According to Mintek Data Solutions, businesses spend on average 80% of their time reacting to maintenance issues that arise rather than preventing them.
Unfortunately, we know that most of the equipment maintenance that happens today is reactive – machines are only repaired or checked if they break down or seem to be on the verge of breaking down. These maintenance incidents are not scheduled and can happen any time. In the US alone, industrial companies spend about $300 billion to correct the failures of machines, systems and people.
But there’s hope. The same data says that ANY business can save 12% to 18% by investing in preventative instead of reactive maintenance and every dollar you spend now on preventive maintenance will save you five dollars on other expenses.
Preventative maintenance helps avoid downtime, delays and incidents that ultimately lead to significant financial losses. Proper maintenance of machines is the first step to attaining that goal and that’s why preventative maintenance is the focus of this issue.
For many of you, now is the time of year when you have your plants shut down and equipment in the shop for the slow season. What that means is that now is the perfect time for a complete top to bottom inspection of your equipment before you even think about putting it back to work when the seasons starts.
According to Garry Bartecki, managing member of GB Financial Services LLP and a consultant to Associated Equipment Distributors (AED), contractors that follow the “let’s do the least amount possible to keep the machines rolling” policy believe that not performing required is less costly compared to an ongoing preventative maintenance program. But doing nothing is probably the most costly alternative contractors have.
Because of the importance placed on maintenance, Bartecki recommends contractors use a formal maintenance program to help keep service costs under control. If you’re just getting started on a formal program, ask your equipment dealer for a copy of its internal policies and examples of the paperwork that goes with them. Study them and start outlining what will work in your shop.
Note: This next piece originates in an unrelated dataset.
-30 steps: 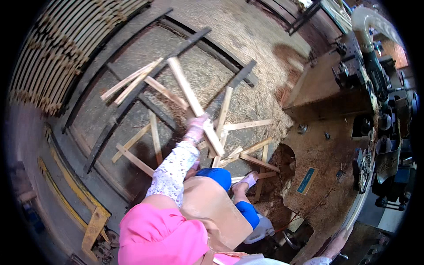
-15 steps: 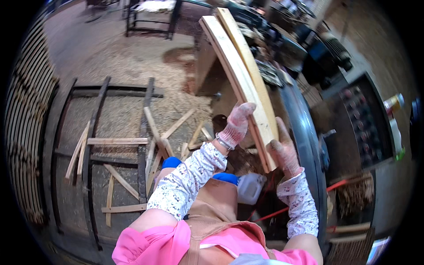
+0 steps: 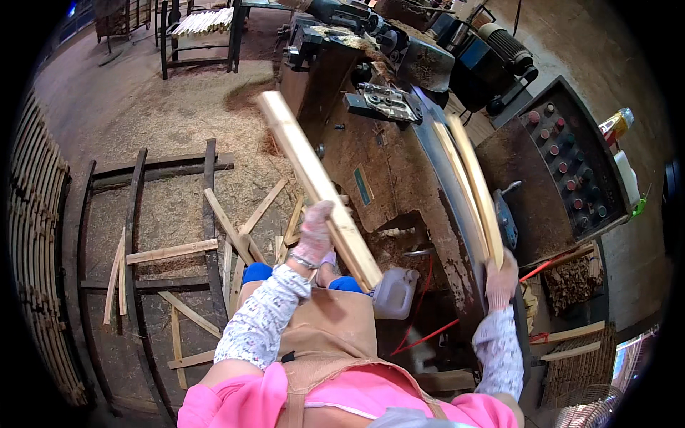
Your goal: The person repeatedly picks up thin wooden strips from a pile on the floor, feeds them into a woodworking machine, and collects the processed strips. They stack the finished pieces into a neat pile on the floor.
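Note:
My left hand (image 3: 312,232), in a pinkish knit glove, is closed around a thick pale wooden strip bundle (image 3: 321,185), tilted with its far end up and to the left. Whether it is several strips pressed together or fewer I cannot tell exactly. Off to the right, my right hand (image 3: 501,284), also gloved, grips the near ends of two wooden strips (image 3: 477,192). Those two lie along the machine's metal bed (image 3: 457,171), slightly apart at their far ends. Both forearms wear white patterned sleeves.
A brown woodworking machine (image 3: 389,164) stands ahead, with a metal fixture (image 3: 385,103) on top. At right is a control panel (image 3: 571,157) with several buttons. A dark metal rack (image 3: 135,214) with loose strips stands left. A plastic jug (image 3: 396,292) sits below; sawdust covers the floor.
My hands have moved apart. The strips held together before are now split: one bundle went left with my left hand, while two strips went right over the machine's bed with my right.

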A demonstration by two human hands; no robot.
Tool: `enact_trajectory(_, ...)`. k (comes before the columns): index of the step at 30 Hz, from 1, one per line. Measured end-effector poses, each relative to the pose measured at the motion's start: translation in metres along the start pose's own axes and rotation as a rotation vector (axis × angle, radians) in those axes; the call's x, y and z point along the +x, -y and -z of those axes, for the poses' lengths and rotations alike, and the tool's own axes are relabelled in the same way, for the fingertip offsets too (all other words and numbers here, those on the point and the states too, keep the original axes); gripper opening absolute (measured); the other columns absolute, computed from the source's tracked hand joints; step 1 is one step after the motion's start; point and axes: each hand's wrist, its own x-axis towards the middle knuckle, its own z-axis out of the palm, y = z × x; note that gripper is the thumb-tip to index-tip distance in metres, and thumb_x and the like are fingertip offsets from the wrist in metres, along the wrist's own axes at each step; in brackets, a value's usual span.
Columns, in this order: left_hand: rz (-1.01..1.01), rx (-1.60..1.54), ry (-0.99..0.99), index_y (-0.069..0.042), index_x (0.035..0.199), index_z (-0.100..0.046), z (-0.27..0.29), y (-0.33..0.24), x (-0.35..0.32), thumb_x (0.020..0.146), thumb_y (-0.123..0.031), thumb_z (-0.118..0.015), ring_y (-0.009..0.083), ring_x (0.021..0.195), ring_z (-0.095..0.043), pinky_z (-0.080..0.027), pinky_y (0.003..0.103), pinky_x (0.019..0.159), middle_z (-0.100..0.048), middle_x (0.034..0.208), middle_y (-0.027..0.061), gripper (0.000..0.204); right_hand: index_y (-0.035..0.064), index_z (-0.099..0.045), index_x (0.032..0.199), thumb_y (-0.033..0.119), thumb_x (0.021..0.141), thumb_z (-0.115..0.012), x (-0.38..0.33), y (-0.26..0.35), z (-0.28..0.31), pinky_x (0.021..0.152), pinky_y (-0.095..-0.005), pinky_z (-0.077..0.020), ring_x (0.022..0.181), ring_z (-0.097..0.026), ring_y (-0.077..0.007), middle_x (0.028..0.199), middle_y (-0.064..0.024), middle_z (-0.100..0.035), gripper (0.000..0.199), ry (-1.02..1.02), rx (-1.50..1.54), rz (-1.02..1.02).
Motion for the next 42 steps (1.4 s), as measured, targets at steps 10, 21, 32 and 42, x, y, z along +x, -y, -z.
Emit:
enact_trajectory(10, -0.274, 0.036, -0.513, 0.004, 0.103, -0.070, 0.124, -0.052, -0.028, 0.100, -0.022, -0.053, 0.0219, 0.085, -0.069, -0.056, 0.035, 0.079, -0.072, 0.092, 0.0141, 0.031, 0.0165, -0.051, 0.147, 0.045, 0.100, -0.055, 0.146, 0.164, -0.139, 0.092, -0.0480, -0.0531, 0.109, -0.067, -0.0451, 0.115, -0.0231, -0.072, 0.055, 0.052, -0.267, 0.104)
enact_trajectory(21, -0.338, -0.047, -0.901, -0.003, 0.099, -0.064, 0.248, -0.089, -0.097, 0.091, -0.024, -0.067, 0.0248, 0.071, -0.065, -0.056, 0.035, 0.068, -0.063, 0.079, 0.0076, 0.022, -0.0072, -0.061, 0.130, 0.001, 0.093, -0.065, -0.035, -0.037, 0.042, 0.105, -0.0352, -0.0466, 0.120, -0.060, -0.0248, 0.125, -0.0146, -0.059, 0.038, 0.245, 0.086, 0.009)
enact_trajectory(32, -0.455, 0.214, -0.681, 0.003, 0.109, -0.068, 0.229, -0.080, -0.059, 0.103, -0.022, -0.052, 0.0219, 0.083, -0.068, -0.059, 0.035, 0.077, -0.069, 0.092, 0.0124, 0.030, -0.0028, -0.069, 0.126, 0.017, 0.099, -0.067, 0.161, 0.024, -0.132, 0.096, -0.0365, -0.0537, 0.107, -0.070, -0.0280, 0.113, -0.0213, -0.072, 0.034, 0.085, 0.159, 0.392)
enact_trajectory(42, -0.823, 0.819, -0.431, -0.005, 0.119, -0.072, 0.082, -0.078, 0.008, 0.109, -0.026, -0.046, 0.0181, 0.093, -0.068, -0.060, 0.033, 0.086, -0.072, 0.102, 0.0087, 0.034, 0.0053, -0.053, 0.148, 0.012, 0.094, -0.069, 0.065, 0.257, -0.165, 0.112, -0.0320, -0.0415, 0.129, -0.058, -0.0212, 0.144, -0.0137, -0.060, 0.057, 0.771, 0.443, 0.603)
For those already running in-house programs, Bartecki offers these next steps:
- Find and keep your good techs. Pay them the local union rate.
- Send techs for annual training to learn about the latest technology.
- Supply the shop with the analytical and shop tools the techs need.
- Use telematics systems on your biggest and/or most costly units.
- Keep up with annual preventive maintenance programs.
- Measure your techs’ time and dollar utilization.
- Assign time or flat rate numbers to all service work.
- Compare work orders against expected time to complete the job.
- Digitize the service work as much as you can.
- Have “helpers” assist your techs so they can keep wrenching.
- Use a fully loaded shop rate for the techs — pay plus taxes plus benefits.
- Parts cost should include freight plus an overhead charge.
- Investigate any units that require maintenance costs that equal or exceed 30% of the orderly liquidation value of the unit. Costs that high usually signal a replacement unit is required.
In the end, not having equipment ready to roll on a jobsite can lead to total disarray on that particular job, impacting your whole operation and costing you big money.